Following the sequence comparison, with Vectorscope set to 2X.
DNG REFERENCE
TIFF from values extracted from DNG
Street TIFF
The node MATCH GAMMA takes its settings from the xp24_full TIFF Color Match node.
Note that the resulting TIFF pipeline (after the initial chroma increase) results in a more saturated picture than the DNG, and to that effect Saturation was reduced in the last node to match the DNG. Again, iterating between the Saturation setting on the first and last node may yield better results.
There is plenty of range in chroma -without clipping- on the last node.
To recap.
The well-known and challenging xp24_full.dng
is the matching reference.
The raw values of xp_24 were extracted, into a 16 bit TIFF.
The street scene is a test capture directly into 16-bit TIFF is a test image to validate results.
Processing pipe in Davinci Resolve was set for wide gamut, with a final/downstream conversion from wide gamut to rec709.
The DNG file is developed into P3-60 color space, and processed/color match.
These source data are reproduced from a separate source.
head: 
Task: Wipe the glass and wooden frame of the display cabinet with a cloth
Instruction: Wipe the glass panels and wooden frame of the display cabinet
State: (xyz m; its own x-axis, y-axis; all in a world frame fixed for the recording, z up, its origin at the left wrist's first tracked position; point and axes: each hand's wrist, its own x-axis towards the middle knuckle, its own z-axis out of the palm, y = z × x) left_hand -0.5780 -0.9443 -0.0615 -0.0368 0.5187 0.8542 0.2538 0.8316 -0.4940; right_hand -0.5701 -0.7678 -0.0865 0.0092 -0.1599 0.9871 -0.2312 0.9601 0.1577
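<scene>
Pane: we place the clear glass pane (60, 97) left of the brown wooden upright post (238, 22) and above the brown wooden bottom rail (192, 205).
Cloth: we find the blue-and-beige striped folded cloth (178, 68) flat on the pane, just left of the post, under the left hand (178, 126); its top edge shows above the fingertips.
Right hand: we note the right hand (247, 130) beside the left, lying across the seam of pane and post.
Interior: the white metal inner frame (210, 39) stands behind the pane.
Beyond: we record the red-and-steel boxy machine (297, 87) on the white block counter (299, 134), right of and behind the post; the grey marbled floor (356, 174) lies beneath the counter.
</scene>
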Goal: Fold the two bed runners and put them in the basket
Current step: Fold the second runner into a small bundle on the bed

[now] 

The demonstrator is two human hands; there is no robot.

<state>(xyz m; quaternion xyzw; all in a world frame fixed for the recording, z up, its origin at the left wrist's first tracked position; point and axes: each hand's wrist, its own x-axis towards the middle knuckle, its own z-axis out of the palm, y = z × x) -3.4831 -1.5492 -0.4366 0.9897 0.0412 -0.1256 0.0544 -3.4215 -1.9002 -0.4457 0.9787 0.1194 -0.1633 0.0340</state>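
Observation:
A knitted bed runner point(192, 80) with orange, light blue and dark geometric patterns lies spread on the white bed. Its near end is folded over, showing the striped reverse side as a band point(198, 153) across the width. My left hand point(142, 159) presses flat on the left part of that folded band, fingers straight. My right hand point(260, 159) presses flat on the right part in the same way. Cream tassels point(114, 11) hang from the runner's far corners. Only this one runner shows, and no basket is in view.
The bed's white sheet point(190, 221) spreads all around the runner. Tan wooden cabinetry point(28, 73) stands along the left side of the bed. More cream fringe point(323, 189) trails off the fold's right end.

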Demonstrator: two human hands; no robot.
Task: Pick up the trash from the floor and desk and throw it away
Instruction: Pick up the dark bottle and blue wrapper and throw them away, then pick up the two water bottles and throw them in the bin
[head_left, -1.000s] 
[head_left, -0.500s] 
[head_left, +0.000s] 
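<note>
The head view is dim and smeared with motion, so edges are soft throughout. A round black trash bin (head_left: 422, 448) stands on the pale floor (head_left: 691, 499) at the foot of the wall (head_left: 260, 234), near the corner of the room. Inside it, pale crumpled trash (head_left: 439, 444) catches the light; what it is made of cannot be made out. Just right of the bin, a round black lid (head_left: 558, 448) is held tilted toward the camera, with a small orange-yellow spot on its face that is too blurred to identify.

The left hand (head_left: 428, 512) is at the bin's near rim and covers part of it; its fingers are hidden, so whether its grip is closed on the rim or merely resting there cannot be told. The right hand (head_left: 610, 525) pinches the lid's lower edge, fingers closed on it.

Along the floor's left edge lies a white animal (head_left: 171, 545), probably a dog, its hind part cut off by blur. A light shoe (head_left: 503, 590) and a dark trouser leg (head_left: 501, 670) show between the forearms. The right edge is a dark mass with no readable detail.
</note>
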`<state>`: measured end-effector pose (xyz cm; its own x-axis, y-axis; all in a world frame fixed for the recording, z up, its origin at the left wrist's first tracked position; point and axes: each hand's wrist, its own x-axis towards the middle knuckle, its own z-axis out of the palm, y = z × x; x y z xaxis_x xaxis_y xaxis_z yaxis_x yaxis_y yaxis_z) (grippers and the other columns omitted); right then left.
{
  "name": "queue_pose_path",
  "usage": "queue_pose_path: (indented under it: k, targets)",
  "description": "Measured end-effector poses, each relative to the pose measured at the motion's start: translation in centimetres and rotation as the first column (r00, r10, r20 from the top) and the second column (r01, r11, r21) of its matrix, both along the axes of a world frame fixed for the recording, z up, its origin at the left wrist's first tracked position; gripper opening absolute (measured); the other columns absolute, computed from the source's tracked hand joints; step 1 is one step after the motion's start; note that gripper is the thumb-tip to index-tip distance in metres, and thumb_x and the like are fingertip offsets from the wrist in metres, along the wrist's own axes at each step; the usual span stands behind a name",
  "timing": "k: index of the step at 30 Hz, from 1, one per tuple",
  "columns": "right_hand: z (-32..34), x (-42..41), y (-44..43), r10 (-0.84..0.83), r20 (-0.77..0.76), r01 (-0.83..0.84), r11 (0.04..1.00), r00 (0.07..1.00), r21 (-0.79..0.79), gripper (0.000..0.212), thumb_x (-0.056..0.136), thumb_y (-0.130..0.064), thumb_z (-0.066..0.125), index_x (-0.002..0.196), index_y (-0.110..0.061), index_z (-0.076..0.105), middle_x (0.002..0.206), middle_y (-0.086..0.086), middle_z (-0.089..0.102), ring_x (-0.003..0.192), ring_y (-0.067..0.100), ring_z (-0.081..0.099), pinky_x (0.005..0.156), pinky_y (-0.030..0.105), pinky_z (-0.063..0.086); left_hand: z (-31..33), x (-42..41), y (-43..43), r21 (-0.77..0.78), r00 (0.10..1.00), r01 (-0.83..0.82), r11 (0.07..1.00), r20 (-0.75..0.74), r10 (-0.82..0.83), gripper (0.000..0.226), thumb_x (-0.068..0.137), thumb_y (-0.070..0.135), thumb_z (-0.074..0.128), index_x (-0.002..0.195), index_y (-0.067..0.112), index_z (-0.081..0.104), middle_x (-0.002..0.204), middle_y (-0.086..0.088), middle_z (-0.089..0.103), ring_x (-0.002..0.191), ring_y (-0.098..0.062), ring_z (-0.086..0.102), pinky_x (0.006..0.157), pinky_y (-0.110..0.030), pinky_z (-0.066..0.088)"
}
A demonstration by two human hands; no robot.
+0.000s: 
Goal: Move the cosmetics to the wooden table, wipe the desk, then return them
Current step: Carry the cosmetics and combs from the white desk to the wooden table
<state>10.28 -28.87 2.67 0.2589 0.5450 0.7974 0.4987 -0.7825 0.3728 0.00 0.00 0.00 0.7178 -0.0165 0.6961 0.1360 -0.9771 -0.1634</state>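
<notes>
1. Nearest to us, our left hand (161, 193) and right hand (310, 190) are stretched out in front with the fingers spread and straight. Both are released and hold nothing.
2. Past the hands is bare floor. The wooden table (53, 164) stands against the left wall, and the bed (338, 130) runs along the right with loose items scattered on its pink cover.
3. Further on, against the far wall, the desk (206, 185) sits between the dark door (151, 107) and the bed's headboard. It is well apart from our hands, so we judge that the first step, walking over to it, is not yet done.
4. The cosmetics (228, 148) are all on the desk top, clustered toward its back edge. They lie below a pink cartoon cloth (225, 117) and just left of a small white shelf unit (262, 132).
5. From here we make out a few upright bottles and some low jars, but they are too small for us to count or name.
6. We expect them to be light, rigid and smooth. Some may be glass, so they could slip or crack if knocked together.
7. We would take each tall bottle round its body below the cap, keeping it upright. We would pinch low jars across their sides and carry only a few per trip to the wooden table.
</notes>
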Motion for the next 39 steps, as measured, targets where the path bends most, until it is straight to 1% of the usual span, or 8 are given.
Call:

The reference.
The 16 bit TIFF is extracted from the DNG, brought into resolve color. Although the TIFF is not using any particular color space, the first node is a Color Space Transform to wide gamut, and good results were obtained setting P3-D60 as input. Nodes for OFFSET, GAIN/WB condition the raw values before a final node of COLOR MATCH/GAMMA is used for fine tuning. The color chart in the picture is used to adjust the TIFF final MATCH GAMMA node.
To process the street file, the settings (all nodes) from the x24 TIFF are applied to the street TIFF. The first and last nodes will be unchanged to preserve the match between DNG and TIFF obtained with xp24 set. The nodes for OFFSET and GAIN/WB will need to be adjusted to balance the RGB channel raw values before the MATCH GAMMA node does the final matching.
Note: the beak has a spot that is clipped, unlike the DNG which addresses this with the developer, the TIFF clipping is visible.